What is being asked: Transcribe exactly the portion of the listing below that runs from the line containing "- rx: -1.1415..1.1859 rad" through its last line.

Data section:
────
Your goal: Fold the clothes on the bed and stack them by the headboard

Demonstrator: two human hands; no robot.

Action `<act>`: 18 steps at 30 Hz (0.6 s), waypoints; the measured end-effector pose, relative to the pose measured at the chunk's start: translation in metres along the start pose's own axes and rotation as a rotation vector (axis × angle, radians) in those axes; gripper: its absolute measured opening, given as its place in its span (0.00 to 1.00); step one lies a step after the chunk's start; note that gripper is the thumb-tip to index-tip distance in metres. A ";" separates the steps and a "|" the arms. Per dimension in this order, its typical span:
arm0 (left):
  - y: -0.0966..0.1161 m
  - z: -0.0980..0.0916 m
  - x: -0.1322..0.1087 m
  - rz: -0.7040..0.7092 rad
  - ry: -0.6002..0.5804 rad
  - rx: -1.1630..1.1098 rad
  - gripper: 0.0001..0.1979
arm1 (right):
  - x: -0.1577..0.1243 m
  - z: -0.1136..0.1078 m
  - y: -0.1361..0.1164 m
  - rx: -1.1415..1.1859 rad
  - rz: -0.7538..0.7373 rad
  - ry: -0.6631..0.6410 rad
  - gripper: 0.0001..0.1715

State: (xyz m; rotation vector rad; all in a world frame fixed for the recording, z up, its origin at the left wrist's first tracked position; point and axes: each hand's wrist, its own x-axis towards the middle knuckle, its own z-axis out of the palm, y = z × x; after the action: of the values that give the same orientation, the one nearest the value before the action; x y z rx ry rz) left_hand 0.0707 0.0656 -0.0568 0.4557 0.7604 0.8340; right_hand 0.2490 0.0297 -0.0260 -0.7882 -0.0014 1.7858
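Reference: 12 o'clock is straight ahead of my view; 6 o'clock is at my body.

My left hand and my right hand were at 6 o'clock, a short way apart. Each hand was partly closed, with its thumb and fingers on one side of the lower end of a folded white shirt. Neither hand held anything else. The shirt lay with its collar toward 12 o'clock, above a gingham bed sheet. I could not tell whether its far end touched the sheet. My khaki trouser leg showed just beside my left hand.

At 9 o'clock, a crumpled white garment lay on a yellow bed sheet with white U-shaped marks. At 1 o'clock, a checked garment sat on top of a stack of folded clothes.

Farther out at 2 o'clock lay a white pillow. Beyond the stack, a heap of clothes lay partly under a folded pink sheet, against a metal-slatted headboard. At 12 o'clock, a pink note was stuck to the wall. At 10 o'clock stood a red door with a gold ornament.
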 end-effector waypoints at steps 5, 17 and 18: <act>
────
Response area:
  - rx: -1.1415..1.1859 rad
  - rz: -0.7538..0.7373 rad
  - ry: -0.6631..0.6410 rad
  - gripper: 0.0001..0.1715

State: (xyz m; rotation vector rad; all in a world frame fixed for the recording, z up, its origin at the left wrist's first tracked position; point and axes: each hand's wrist, its own x-axis towards the middle knuckle, its own z-axis out of the palm, y = z × x; after the action: of the values that give the same orientation, the one nearest the value before the action; x y z rx ry rz) left_hand 0.0707 0.0656 -0.0568 0.4557 0.7604 0.8340; right_hand 0.2490 0.0297 -0.0260 -0.7882 -0.0014 1.7858
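Reference: 12 o'clock is straight ahead of my view; 6 o'clock is at my body.

My left hand and my right hand were at 6 o'clock, a short way apart. Each hand was partly closed, with its thumb and fingers on one side of the lower end of a folded white shirt. Neither hand held anything else. The shirt lay with its collar toward 12 o'clock, above a gingham bed sheet. I could not tell whether its far end touched the sheet. My khaki trouser leg showed just beside my left hand.

At 9 o'clock, a crumpled white garment lay on a yellow bed sheet with white U-shaped marks. At 1 o'clock, a checked garment sat on top of a stack of folded clothes.

Farther out at 2 o'clock lay a white pillow. Beyond the stack, a heap of clothes lay partly under a folded pink sheet, against a metal-slatted headboard. At 12 o'clock, a pink note was stuck to the wall. At 10 o'clock stood a red door with a gold ornament.
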 end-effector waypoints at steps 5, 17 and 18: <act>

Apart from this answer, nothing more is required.